果たしてデニムブランドは、どんな取り組みを行っているのか。大手デニムブランドの評価を検証し、その答えを探ろう。評価は、「We Avoid(他の選択を)」から「Great(素晴らしい)」までの5段階で採点されているが、残念ながら、多くのデニムブランドが最低の2段階評価を受けていることがわかった。
- Wrangler – まだまだ
- Lee – まだまだ
- Diesel – まだまだ
- Calvin Klein – まだまだ
- Tommy Hilfiger – まだまだ
- A.P.C – 他の選択を
例外なのはLevi’sの「ここから」という評価だ。それでは一体Levi’sはどんな取り組みをしているのだろうか。
最新のレーティングによると、いくつかの前向きなステップを踏んでいることがわかった。たとえば、日本のブランドホームページのサステナビリティのページに集約されているように、Waterlessプロジェクトやリペアなどが挙げられる。

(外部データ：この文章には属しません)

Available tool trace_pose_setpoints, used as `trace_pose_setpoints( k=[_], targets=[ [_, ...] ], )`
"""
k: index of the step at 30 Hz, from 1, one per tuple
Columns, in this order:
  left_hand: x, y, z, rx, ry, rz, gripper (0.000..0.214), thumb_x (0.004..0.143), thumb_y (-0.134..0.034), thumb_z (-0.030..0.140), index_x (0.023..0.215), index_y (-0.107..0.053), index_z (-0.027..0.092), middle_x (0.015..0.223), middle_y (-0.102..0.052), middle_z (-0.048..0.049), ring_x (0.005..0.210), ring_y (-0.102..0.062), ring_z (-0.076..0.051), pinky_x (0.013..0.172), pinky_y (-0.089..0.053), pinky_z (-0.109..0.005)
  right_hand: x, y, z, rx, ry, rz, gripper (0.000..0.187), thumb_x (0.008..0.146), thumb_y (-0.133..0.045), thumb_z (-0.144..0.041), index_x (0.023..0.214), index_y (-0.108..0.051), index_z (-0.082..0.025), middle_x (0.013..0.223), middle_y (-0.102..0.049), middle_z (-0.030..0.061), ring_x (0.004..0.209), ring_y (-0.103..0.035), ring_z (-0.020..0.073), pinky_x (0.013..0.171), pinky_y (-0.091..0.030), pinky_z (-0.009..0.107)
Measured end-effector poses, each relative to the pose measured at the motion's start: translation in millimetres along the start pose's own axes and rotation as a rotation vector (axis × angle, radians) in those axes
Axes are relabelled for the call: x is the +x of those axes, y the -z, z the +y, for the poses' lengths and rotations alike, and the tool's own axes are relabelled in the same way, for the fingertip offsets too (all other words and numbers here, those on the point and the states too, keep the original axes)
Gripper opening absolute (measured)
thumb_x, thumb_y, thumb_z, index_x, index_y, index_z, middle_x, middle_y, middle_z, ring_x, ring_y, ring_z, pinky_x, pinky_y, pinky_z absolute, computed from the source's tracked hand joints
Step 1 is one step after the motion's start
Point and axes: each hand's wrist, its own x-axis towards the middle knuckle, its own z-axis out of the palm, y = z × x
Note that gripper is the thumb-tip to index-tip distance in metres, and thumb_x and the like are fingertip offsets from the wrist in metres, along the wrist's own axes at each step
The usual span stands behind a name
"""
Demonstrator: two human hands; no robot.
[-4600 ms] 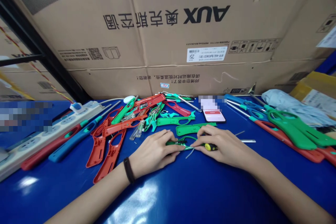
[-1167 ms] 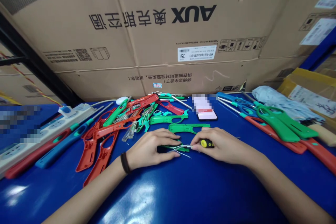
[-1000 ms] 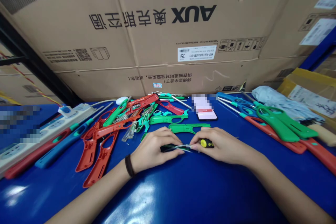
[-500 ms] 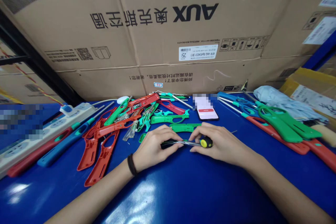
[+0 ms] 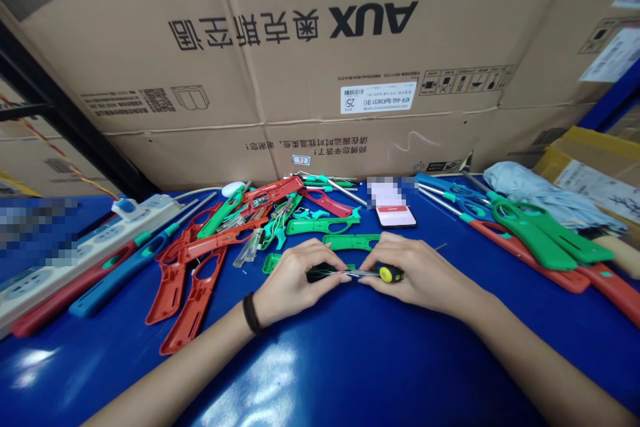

ラナプラザ事件を教訓に生まれた縫製職人の雇用を守る「国際アコード」への署名が未だ確認されていないこと、一部アイテムにレザーやウールを使用しているため、動物福祉の観点から改善を求める声もあるかもしれない。それでも、世界で最もよく知られたデニムブランドと言っても過言ではないLevi’sが前進していることは、他のブランドの改革を促すのに大きなメッセージになっていること間違いないだろう。
今すぐ応援したいサステナブルなデニムブランド
現実は、デニム業界を変える最も大きな力を持っている人たちが、その力を発揮できていないということである。以下に、持続可能なデニム業界を促進するための活動を行なっている、私たちの世界最先端の手法に照らして「Good」と「Great」と評価されたデニムブランドをいくつか紹介しよう。
E.L.V. Denim
Shift C評価:素晴らしい
もっと知る
E.L.V. Denimはサステナブルデニムブランドのパイオニア的存在で、古くなったデニムや中古のデニムを洗濯して再カットし、新しいスタイルを生み出す。輸送による環境への負担を軽減するため、ロンドン東部の本社で製造し、サイズに合わせたカスタムメイドのジーンズを提供している。
Outland Denim
Shift C評価:素晴らしい
Outland Denimは、「サステナブルジーンズは、作った人々の生活を豊かにし、地球を尊重し、守る方法で作られ、何世代にも受け継がれるものでなければならない」と考えている。より低負荷の生地を使用し、サプライチェーンのすべてを追跡、定期的にサプライヤーを訪問している。
Nudie Jeans
Shift C評価:素晴らしい
「明日のヴィンテージを創造する」を哲学に、より低負荷の素材を使用して長持ちするジーンズを作っているNudie Jeans。リペアサービスを提供している。埋立地へ廃棄される衣料品や素材を最小限に抑えるために実施している、リユース、リサイクルプログラムにも注目だ。
SLVRLAKE
Shift C評価:良い
ロサンゼルス生まれのSLVRLAKEは、地元にインスパイアされたデニムを作り、生産の最終段階も一部地元で行われている。認証されたオーガニックコットンを含む、環境負荷の少ない素材を使用している。
MUD Jeans
Shift C評価:素晴らしい
MUD Jeansは、2013年にジーンズをリースするという画期的なプログラムを編み出し、10年以上にわたってサステイナブルデニムのリーダーであり続けてるブランドだ。現在では、すべての製品のライフサイクルが循環型になるように仕組み化されている。サプライチェーンのほとんどがトレーサブル(追跡可能)、認証されたオーガニックコットンを含むより環境負荷の低い素材を使用し、リペアプログラムも実施している。
non
Shift C評価:素晴らしい
イギリスを拠点とするnonは、洗いにかけない生セルビッチデニムを専門に扱い、PETAの認証も受けている。環境により低負荷の素材を使用し、繊維の端材もリサイクルしている。包装は再生パッケージを使用していて、家庭でも簡単にリサイクルできるようデザインされた優れものだ。
Reformation
Shift C評価:良い
Reformationのデニムには、テンセル・リヨセル、オーガニックコットン、再生栽培コットンなど、サプライチェーンにおける化学物質、水、廃水の削減に貢献する素材が使用されている。